'It was a strange feeling when we touched down'
Posted April 26, 2014
After an overnight flight from LAX to Taipei and finally to Ho Chi Ming City (formerly called Saigon), we indeed arrived in Vietnam. We all agreed that it was a strange feeling when we touched down, perhaps because of the history of this place.
Looking around Tan Son Nhat airport as our plane approached the gate gave us some moments to reflect on all who came into this place with the fear of entering a war zone ... not knowing what to expect. This was one of many places that our military embarked upon it's mission to engage the enemy. Today, the enemy was our own uncertainty of what to expect for these people whose lives we change for better or worse.
Across our runway, I spotted five old Army UH-1 helicopters that looked to be in working condition. I flashed back to all the guys who might have ridden those very same birds into combat. I thought about the many times at Fort Bragg and other places that I parachuted from the same model copters. Perhaps these five helicopters were upon hundreds that we left ... the booty of war?
I noticed a very large terminal in the distance with huge cargo planes surrounded by shipping pallets waiting to be loaded or unloaded. There were planes that were from around the world ... apparently this part of the country is economically well. The war footing that I remember is gone. There was a song from our times that goes, "Business goes on as usual, but now my Bobby is dead." How strange that I would think of that!
After passing through customs, we sought anyone holding signage that indicated they were from the tour company to pick us up. Leonard, Paul and I briefly had discussed expecting some bitterness, some resentment as we were clearly Americans.
Paul walked out the front of the airport reading the signs upheld by people awaiting visitors and loved ones alike. There were waves of people offering taxi rides or begging for money – nothing different here than in any international city. I rushed to check on Paul's success and to determine if I could help him look but was stopped by a young policeman. He asked for my passport, which I quickly produced. Paul came up from behind me with his passport in hand to tell me he found the guy holding a sign with my name on it.
I laughed at the assumption of "resentment" that didn't happen, because Americans have been visiting here since the war, spending money and doing humanitarian projects as we do. Even so we wondered how we would be received by the older citizens who were invested in that 40-plus-years-ago conflict that shaped the fabric of this country for better or worse.

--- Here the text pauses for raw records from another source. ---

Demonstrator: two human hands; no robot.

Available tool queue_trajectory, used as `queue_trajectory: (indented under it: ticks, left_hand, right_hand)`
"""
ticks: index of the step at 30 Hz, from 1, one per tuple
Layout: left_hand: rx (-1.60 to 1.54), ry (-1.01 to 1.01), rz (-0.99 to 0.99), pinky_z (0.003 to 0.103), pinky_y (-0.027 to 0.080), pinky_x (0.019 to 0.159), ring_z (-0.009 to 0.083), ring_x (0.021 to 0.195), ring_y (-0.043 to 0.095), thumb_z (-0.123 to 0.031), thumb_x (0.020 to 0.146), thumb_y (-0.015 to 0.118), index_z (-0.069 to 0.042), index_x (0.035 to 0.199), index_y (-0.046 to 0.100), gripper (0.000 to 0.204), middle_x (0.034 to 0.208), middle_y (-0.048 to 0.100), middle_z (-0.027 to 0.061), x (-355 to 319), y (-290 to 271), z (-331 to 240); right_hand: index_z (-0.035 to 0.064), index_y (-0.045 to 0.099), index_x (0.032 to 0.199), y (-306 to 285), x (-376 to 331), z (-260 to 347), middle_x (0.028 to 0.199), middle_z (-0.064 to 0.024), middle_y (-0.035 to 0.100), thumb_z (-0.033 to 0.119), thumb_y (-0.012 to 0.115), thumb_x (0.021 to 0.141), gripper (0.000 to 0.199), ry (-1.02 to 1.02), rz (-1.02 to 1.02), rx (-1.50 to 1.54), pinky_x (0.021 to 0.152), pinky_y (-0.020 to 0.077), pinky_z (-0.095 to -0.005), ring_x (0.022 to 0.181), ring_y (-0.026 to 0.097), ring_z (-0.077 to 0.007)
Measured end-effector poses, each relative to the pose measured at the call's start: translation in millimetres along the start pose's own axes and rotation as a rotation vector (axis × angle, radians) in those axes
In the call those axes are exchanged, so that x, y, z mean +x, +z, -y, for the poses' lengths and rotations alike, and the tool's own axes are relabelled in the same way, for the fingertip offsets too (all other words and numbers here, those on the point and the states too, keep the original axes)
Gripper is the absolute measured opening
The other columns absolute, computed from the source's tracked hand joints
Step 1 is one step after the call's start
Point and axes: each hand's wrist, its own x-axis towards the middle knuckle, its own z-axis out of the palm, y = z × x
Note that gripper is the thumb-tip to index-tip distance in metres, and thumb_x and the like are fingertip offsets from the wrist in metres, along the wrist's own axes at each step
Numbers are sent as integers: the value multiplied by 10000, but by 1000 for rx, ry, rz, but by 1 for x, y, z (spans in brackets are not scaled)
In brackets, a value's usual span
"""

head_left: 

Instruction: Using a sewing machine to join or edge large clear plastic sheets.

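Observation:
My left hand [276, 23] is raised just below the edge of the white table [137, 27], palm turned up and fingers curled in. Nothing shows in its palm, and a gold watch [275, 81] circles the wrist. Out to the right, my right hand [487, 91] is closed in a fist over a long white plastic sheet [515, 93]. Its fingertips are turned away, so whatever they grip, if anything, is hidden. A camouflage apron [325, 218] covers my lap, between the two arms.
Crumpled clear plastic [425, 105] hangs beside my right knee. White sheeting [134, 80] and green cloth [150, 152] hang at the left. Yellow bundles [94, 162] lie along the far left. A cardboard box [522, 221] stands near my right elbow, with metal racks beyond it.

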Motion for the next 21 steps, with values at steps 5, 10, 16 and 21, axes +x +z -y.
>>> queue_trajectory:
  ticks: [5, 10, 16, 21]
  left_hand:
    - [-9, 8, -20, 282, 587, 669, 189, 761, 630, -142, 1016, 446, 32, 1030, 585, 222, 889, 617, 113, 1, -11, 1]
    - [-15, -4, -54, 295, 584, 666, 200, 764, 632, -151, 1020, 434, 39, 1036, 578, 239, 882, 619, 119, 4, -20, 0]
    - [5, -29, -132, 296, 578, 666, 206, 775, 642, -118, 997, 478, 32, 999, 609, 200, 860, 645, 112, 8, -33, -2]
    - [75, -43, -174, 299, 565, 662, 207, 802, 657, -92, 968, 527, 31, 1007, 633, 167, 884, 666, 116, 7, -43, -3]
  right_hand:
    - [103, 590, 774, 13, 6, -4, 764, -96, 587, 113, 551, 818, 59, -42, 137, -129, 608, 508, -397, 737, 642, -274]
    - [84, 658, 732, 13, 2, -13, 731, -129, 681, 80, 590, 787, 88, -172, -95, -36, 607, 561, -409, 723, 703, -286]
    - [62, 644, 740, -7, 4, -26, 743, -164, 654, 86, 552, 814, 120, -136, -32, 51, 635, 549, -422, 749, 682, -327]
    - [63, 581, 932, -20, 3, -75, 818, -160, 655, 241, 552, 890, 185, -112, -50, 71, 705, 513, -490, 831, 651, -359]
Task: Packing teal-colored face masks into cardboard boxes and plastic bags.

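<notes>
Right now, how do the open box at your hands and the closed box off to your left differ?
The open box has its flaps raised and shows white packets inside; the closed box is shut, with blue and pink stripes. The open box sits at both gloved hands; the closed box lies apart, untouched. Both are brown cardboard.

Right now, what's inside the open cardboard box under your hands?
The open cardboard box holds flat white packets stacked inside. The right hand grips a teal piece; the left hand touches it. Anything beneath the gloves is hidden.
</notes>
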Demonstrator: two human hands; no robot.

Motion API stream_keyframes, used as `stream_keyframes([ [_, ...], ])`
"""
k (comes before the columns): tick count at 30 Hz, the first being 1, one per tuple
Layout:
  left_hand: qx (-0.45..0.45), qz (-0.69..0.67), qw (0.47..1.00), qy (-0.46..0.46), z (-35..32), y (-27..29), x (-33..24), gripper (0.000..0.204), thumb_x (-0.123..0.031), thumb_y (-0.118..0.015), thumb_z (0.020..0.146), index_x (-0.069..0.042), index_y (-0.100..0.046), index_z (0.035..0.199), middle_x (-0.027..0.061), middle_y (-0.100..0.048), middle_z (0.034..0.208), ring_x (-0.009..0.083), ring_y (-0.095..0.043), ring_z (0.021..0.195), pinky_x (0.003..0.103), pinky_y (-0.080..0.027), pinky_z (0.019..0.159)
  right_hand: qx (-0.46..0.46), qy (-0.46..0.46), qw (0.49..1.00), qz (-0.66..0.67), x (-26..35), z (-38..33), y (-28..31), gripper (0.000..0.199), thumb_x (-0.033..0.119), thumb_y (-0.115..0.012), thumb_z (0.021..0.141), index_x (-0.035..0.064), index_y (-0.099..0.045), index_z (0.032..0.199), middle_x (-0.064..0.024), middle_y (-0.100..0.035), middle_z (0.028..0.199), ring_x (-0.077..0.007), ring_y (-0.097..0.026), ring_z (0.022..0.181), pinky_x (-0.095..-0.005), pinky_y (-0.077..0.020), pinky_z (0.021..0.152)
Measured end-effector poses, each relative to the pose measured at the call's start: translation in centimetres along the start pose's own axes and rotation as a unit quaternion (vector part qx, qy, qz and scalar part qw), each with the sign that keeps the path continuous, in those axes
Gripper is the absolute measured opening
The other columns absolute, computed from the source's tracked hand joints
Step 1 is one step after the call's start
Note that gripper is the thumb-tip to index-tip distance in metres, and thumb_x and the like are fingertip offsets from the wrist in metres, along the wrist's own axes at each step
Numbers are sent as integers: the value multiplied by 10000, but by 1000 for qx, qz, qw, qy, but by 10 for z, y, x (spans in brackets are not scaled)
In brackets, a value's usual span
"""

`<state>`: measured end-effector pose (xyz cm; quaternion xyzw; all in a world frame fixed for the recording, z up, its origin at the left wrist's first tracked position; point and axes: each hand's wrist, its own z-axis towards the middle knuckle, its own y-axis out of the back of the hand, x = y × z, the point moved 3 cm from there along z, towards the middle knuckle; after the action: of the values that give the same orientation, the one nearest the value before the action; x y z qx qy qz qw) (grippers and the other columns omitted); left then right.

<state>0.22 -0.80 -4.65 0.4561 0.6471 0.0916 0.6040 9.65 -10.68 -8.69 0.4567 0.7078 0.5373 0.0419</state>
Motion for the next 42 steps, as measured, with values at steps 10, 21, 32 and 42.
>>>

Ho Chi Ming City is like any other crowded Asia city, with street-side vendors peddling all sorts of items, bikes and motorcycles, dangerously integrated with other vehicle traffic. The van ride to our hotel was eye-opening to say the least. Leonard sat up front and immediately went to the bar on our arrival "to settle his nerves" after we were almost in an accident(s) during that 20-minute ride. We arrived safety, except for the "nerves" being challenged.
We aren't scheduled to meet our tour guide until this evening, so exploration will be delayed for a few more hours as we recover from the long flight ... and van ride.